• [Exercise directions]
The data is to be transcribed in full, with nothing missed.

+++ Source material

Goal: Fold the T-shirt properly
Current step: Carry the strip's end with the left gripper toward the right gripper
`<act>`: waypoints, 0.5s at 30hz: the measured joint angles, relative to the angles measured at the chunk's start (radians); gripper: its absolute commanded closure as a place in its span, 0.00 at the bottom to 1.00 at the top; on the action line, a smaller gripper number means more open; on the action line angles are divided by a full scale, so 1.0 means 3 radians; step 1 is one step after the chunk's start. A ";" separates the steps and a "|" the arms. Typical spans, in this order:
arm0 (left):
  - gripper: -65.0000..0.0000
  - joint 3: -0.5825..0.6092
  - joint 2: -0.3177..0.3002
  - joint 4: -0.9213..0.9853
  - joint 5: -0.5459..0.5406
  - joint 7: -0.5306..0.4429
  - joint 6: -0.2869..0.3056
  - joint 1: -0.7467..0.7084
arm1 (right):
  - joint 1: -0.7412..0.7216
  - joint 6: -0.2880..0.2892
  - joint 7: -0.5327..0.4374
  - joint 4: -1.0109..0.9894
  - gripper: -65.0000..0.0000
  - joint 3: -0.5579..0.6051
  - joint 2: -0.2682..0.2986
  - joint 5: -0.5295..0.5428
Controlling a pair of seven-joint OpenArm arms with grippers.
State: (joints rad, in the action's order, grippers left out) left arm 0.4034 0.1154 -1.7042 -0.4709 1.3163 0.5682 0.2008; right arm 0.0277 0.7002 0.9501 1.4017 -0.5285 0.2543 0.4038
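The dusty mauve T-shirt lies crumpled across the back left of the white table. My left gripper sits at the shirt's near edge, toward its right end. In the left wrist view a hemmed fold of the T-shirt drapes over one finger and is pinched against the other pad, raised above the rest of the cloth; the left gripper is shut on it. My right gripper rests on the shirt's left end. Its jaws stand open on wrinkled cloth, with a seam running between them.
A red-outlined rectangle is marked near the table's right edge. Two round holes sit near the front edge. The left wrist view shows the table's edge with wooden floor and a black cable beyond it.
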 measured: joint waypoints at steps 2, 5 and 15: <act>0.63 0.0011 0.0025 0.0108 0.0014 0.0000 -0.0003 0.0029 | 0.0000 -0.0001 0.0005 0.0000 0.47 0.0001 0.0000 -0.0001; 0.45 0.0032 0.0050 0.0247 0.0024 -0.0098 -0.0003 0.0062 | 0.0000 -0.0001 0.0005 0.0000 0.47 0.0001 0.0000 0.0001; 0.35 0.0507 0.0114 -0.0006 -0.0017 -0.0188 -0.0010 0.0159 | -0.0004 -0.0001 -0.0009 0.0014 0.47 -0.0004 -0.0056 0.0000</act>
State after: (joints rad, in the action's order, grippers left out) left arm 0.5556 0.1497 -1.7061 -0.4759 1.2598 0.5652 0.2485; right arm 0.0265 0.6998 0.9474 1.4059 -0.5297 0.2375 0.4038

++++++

• [Response to this exercise]
Goal: Fold the T-shirt properly
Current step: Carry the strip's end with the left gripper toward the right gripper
`<act>`: waypoints, 0.5s at 30hz: the measured joint angles, relative to the angles measured at the chunk's start (radians); gripper: its absolute commanded closure as a place in its span, 0.00 at the bottom to 1.00 at the top; on the action line, a smaller gripper number means more open; on the action line angles are divided by a full scale, so 1.0 means 3 radians; step 1 is one step after the chunk's start. A ";" separates the steps and a "|" the arms. Typical spans, in this order:
arm0 (left):
  - gripper: -65.0000..0.0000
  - joint 3: -0.5825..0.6092
  - joint 2: -0.3177..0.3002
  - joint 4: -0.9213..0.9853
  - joint 5: -0.5459..0.5406
  - joint 7: -0.5306..0.4429
  - joint 6: -0.2869..0.3056
  - joint 1: -0.7467..0.7084
arm1 (right):
  - joint 1: -0.7412..0.7216
  - joint 6: -0.2880..0.2892
  - joint 7: -0.5327..0.4374
  - joint 4: -1.0109..0.9894
  - gripper: -65.0000..0.0000
  - joint 3: -0.5579..0.6051
  - joint 2: -0.2682..0.2986
  - joint 5: -0.5295..0.5428
Controlling a pair of seven-joint OpenArm arms with grippers.
State: (joints rad, in the action's order, grippers left out) left arm 0.4034 0.1154 -1.7042 -0.4709 1.3163 0.5682 0.2008; right arm 0.0277 0.7002 0.9501 1.4017 -0.5285 0.2543 0.4038
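The dusty mauve T-shirt lies crumpled across the back left of the white table. My left gripper sits at the shirt's near edge, toward its right end. In the left wrist view a hemmed fold of the T-shirt drapes over one finger and is pinched against the other pad, raised above the rest of the cloth; the left gripper is shut on it. My right gripper rests on the shirt's left end. Its jaws stand open on wrinkled cloth, with a seam running between them.
A red-outlined rectangle is marked near the table's right edge. Two round holes sit near the front edge. The left wrist view shows the table's edge with wooden floor and a black cable beyond it.
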 measured: joint waypoints at steps 2, 5 and 15: <act>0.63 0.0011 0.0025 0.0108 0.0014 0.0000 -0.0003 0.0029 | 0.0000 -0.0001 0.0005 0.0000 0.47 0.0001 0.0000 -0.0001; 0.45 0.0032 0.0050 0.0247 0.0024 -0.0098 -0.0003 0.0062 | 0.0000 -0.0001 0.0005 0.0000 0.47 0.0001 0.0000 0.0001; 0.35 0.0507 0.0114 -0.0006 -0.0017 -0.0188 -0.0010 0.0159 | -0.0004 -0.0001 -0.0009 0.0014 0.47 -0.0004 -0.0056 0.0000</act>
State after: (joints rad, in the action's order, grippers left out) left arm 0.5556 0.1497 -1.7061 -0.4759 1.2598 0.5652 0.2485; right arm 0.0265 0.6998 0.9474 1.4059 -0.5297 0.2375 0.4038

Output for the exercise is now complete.